**Task to carry out**
Every line below is to be quoted exactly, with nothing added or dropped.
BEGIN
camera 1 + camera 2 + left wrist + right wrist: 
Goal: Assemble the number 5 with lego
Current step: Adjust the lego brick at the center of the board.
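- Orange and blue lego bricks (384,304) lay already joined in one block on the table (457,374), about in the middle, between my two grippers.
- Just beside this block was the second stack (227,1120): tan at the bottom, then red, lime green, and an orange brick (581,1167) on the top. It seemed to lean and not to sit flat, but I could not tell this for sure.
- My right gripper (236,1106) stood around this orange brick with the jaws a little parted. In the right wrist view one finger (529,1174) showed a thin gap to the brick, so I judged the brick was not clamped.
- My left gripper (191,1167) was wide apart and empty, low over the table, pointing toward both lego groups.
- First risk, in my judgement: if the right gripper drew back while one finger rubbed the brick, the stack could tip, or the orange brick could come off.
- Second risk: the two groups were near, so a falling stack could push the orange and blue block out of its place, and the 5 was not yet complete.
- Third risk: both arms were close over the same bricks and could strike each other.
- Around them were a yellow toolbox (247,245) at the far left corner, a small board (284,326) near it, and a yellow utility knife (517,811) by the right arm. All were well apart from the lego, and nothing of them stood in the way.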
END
**Task answer**
camera 1 + camera 2 + left wrist + right wrist: 
Goal: Assemble the number 5 with lego
Current step: Adjust the lego brick at the center of the board.
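- Orange and blue lego bricks (384,304) lay already joined in one block on the table (457,374), about in the middle, between my two grippers.
- Just beside this block was the second stack (227,1120): tan at the bottom, then red, lime green, and an orange brick (581,1167) on the top. It seemed to lean and not to sit flat, but I could not tell this for sure.
- My right gripper (236,1106) stood around this orange brick with the jaws a little parted. In the right wrist view one finger (529,1174) showed a thin gap to the brick, so I judged the brick was not clamped.
- My left gripper (191,1167) was wide apart and empty, low over the table, pointing toward both lego groups.
- First risk, in my judgement: if the right gripper drew back while one finger rubbed the brick, the stack could tip, or the orange brick could come off.
- Second risk: the two groups were near, so a falling stack could push the orange and blue block out of its place, and the 5 was not yet complete.
- Third risk: both arms were close over the same bricks and could strike each other.
- Around them were a yellow toolbox (247,245) at the far left corner, a small board (284,326) near it, and a yellow utility knife (517,811) by the right arm. All were well apart from the lego, and nothing of them stood in the way.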

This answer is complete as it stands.